LEROY THOMAS, Plaintiff,
v.
JO ANNE BARNHART, Commissioner of Social Security, Defendant.



The opinion of the court was delivered by: JAMES FRANCIS, Magistrate Judge

REPORT AND RECOMMENDATION

TO THE HONORABLE KIMBA M. WOOD, U.S.D.J.

Leroy Thomas brings this action pursuant to Section 205(g) of the Social Security Act (the "Act"), 42 U.S.C. § 405(g). He seeks review of the determination by the Commissioner of the Social Security Administration (the "Commissioner"), finding him not disabled and denying his application for Supplemental Security Income ("SSI") benefits. Mr. Thomas argues that the decision of the Administrative Law Judge (the "ALJ") was erroneous and not supported by substantial evidence. The Commissioner has moved for judgment on the pleadings pursuant to Rule 12(c) of the Federal Rules of Civil Procedure. For the reasons set forth below, I recommend that the Commissioner's motion be denied, and that the case be remanded to the Social Security Administration for further proceedings. Background

  A. Personal History

  Mr. Thomas was born on July 22, 1943. (Admin. R. at 58).*fn1 In the late 1950s, he completed the eleventh grade and then attended barber school. (Admin. R. at 47-48). The plaintiff received his barber's license and worked as a barber and beautician until a few years before filing his SSI claim, when pain made it impossible for him to continue. (Admin. R. at 48-49). For several years prior to that point, Mr. Thomas worked a reduced schedule to accommodate his physical condition. (Admin. R. at 49). Mr. Thomas' pain stems from two incidents. First, when the plaintiff was eleven years old, he underwent surgery on his left hip. (Admin. R. at 44). Mr. Thomas still experiences soreness and pain from this surgery, which included insertion of a pin. (Admin. R. at 44). He has said that this pain can be excruciating and sometimes runs up his back. (Admin. R. at 44). Second, in 1995, the plaintiff's leg locked, causing him to fall. (Admin. R. at 42-43). As a result, he suffers from constant pain in his right wrist. (Admin. R. at 44). This condition is particularly problematic for Mr. Thomas because he is right-handed. (Admin. R. at 46). The plaintiff, however, did not seek medical attention for these conditions until 2001. (Admin. R. at 34). Mr. Thomas did not do so because the pain was more manageable prior to that point, and since his childhood surgery created a lingering reluctance to submit to medical treatment. (Admin. R. at 34).
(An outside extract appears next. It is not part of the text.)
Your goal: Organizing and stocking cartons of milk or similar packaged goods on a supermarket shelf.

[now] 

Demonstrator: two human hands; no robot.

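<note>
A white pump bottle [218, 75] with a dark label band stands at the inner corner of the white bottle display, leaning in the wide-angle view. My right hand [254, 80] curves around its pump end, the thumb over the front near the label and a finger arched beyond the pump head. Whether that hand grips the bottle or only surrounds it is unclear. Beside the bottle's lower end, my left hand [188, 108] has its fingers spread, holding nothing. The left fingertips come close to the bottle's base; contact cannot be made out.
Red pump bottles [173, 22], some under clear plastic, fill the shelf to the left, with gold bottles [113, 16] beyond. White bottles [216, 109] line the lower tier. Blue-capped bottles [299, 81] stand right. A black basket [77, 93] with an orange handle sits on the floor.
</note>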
  Mr. Thomas also suffers from asthma. (Admin. R. at 44). To treat this condition, the plaintiff uses inhalers every day. (Admin. R. at 45). He claims that his asthma makes him tired after walking short distances and also increases his sensitivity to certain air contaminants. (Admin. R. at 49-50, 53). For example, Mr. Thomas identified one chemical used in the hairdressing business that he could not tolerate because of his condition. (Admin. R. at 53). Whenever this chemical was used, the plaintiff would have to leave the room. (Admin. R. at 53).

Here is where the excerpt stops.